IMO, I don’t think Google Search is vulnerable. As a matter of fact, I think it’s even strengthened. Google may be a Search and Advertising Company, but what exactly is being searched and advertised? The answer to that is: Information. Not only are their content providers on the net to provide that information, but Google has created tools making the end user the provider of content information as well. With what i saw yesterday, in regards to Jelly Bean, I don’t think Google has ignored Search at all. As a matter of fact, I think they enhanced it.
yahoo too plodding in embracing search ads? Hardly. People forget that yhoo bought Overture the inventor of search ads. Google eventually had to pay yahoo for patent infringement. But google’s search was much better. That’s why they won in search ads.

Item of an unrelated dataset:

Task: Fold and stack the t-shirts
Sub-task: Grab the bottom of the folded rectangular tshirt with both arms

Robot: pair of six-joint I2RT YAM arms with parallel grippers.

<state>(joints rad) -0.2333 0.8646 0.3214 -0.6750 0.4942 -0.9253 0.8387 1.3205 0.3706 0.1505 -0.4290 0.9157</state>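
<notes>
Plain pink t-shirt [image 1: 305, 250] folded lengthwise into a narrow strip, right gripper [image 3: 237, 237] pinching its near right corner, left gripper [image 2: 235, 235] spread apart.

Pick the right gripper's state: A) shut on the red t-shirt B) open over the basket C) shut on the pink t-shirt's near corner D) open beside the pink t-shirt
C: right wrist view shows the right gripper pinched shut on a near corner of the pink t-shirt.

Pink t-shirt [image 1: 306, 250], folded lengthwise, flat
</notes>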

You should also mention Google Hangouts which a direct competitor to Skype, purchased by Microsoft.
Really insightful post on the overall tech landscape. I do suspect some of this goes back to the point of the Web 2.0 Summit Map – http://map.web2summit.com/#t However, it is sobering as you’ve listed it company / product by company / product for Google.
I think following is a better way to organize your list as a war map:
Nexus/Android: Apple iPhone/iPad, MS Windows 8/Surface, Amazon’s Kindle Fire/Fork
TV: Apple TV
Maps: Apple Maps
Wallet/Play: Apple iTunes platform, Amazon payment system, Paypal, Square
Books/Music/Media: Apple iTunes/iBooks, Amazon Music/Books/Media
Chrome OS: MS OS
Apps: MS Office Apps
Cloud: MS Azure, Amazon Web Services
Drive: iCloud, MS Skydrive, DropBox
Search: MS Bing, Facebook Social Discovery?!, Twitter?!
Plus: Facebook, Twitter
Messaging: Facebook Messaging
Picasa: Facebook Photos, Yahoo Flickr
Ad Platform: Facebook Ad Platform
Local: Yelp
YouTube: Hulu, etc.
Gmail: Yahoo Mail!! 😉
I think more accurate to say there is an “ecosystem war” across hardware, operating systems, browsers, apps and services, among the companies discussed. Different companies coming at from different strengths, but the two fields of combat are in common a) consumer and b) enterprise arenas.
Om,
Thank you for the well worded article. It brings out the salient features of not only Google’s strategy but most of the blue-chip players in the, let’s say, “content-delivery-to-end-user” model.
Though I do agree w/ your premise, however I think the problem isn’t only about the “me-to” philosophy but the fact that most of these companies are reactive to the leaders (mostly Apple) as opposed to being proactive (Google/Microsoft).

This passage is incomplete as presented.